Carrying out the tender offer above will not exclude the possibility of a third party submitting a competing tender offer, in accordance with applicable law.
For the purposes of calculating the percentage of 20% of the total of our common shares issued by us, involuntary increases of equity interest resulting from the cancellation of our common shares in treasury or redemption of our common shares will not be computed. The tender offer will not be applicable to direct and indirect controlling shareholders on September 29, 2017 and their successors (as defined in our bylaws).
In the event that a person does not comply with the tender offer obligations described above, our board of directors must call an extraordinary shareholders’ meeting, in which such person is not allowed to vote, in order to resolve on the suspension of the rights held by such person.
American Depositary Shares
The Bank of New York Mellon, as ADS depositary, will register and deliver common ADSs. Each common ADS will represent one common share (or a right to receive one common share), deposited with Itau Unibanco S.A., as custodian for the depositary in Brazil. Each common ADS will also represent any other securities, cash or other property which may be held by the ADS depositary. The deposited common shares together with any other securities, cash or other property held by the ADS depositary are referred to as the “deposited securities.” The depositary’s office at which the common ADSs will be administered and its principal executive office are located at 240 Greenwich Street, New York, New York 10286.
You may hold common ADSs either (A) directly (i) by having an American Depositary Receipt (“ADR”), which is a certificate evidencing a specific number of common ADSs, registered in your name, or (ii) by having uncertificated common ADSs registered in your name, or (B) indirectly by holding a security entitlement in common ADSs through your broker or other financial institution that is a direct or indirect participant in The Depository Trust Company (“DTC”). If you hold common ADSs directly, you are a registered common ADS holder, also referred to in this description as a common ADS holder. This description assumes you are a common ADS holder. If you hold common ADSs indirectly, you must rely on the procedures of your broker or other financial institution to assert the rights of common ADS holders described in this section. You should consult with your broker or financial institution to find out what those procedures are.
Registered holders of uncertificated common ADSs will receive statements from the ADS depositary confirming their holdings.

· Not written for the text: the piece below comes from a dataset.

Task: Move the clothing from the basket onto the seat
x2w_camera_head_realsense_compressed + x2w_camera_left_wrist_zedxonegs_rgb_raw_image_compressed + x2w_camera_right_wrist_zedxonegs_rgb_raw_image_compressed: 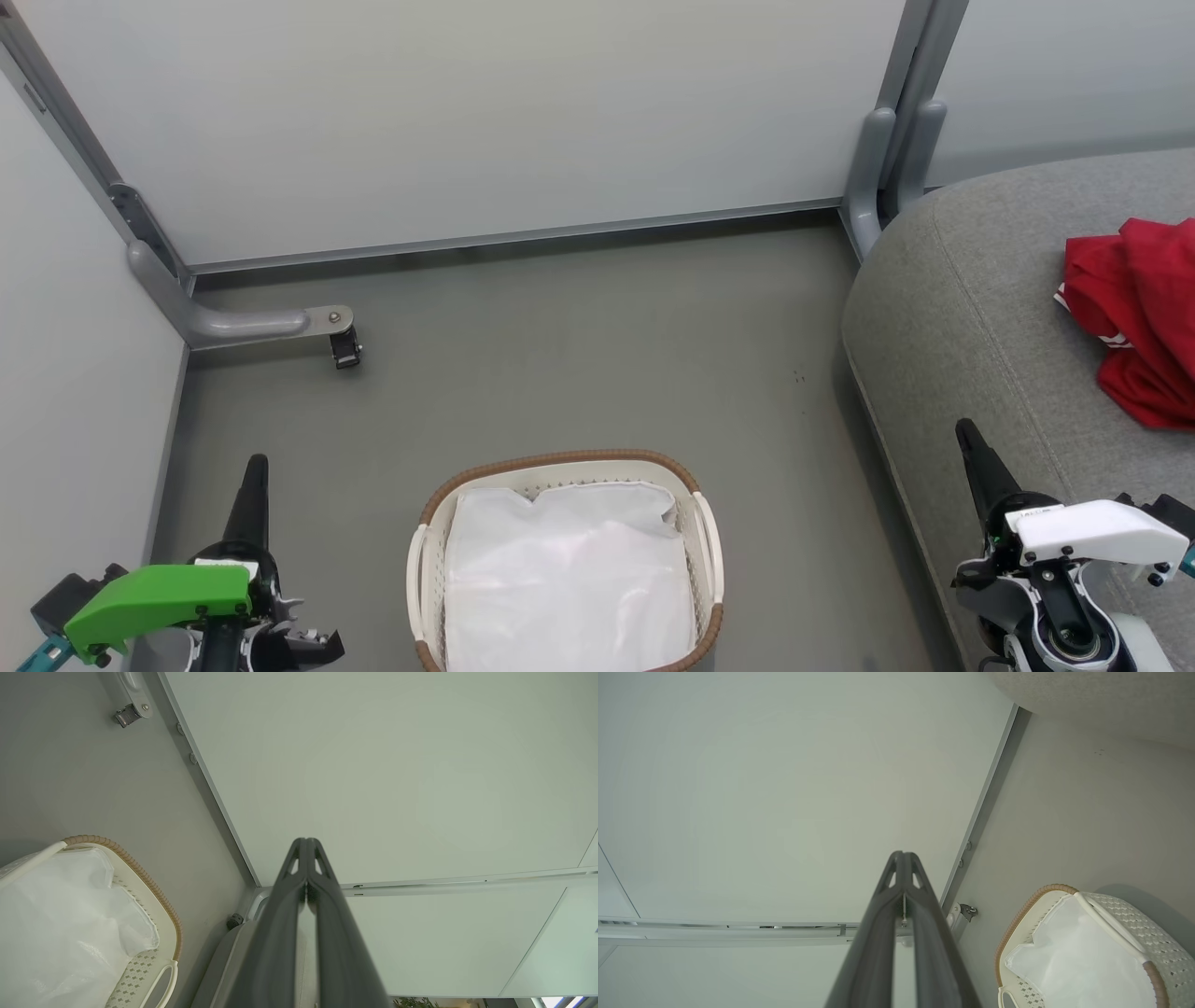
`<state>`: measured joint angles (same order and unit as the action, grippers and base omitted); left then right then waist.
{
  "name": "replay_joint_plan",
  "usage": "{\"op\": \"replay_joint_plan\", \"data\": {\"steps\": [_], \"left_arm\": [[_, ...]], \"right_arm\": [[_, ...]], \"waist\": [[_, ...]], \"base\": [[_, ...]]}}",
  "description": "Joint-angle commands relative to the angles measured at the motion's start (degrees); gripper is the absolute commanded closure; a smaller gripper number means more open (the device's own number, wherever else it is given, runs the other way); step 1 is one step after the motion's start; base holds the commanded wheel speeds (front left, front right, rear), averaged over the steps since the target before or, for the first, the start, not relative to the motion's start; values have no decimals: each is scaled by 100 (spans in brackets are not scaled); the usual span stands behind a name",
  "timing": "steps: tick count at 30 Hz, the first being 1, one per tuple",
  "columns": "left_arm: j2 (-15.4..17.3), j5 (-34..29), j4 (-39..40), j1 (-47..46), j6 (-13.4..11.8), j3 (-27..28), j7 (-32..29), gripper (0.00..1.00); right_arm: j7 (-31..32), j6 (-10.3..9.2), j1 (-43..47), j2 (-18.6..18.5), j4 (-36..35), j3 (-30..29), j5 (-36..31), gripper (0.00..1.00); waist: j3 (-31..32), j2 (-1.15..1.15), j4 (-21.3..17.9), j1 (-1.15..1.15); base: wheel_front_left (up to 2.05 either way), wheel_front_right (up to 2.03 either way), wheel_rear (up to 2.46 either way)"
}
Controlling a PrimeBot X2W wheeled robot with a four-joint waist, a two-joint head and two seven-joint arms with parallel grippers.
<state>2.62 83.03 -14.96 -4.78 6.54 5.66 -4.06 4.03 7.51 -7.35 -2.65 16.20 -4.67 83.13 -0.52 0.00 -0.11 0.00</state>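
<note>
On the seat [971, 308], red clothing [1144, 317], left hand [257, 462] and right hand [964, 429] closed, empty

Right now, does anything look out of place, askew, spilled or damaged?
Nothing stands out. The red clothing lies bunched on the grey seat, and the basket stands upright on the floor, holding a white liner sheet.

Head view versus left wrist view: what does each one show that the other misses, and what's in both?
Head view, of the two: the red clothing lying on the grey seat, and the right gripper, shut. Left wrist view, of the two: a bit of greenery at its bottom edge. Both: the basket with its white liner, the left gripper with fingers shut together, and the partition foot on the floor.
</note>
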Motion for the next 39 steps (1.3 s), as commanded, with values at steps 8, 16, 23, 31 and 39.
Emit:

As a common ADS holder, we will not treat you as one of our shareholders and you will not have shareholder rights. Brazilian law governs shareholder rights. The ADS depositary will be the holder of the common shares underlying your common ADSs. As a registered holder of common ADSs, you will have common ADS holder rights. The deposit agreement among us, the ADS depositary, common ADS holders and all other persons indirectly or beneficially holding common ADSs sets out common ADS holder rights as well as the rights and obligations of the ADS depositary. New York law governs the deposit agreement and the common ADSs.
The following is a summary of some of the material provisions of the deposit agreement entered into by Suzano and the ADS depositary in 2018. For more complete information, you should read the entire deposit agreement and the form of ADR, included herein as Exhibit 4.1. For directions on how to obtain copies of those documents, see “Where You Can Find More Information.”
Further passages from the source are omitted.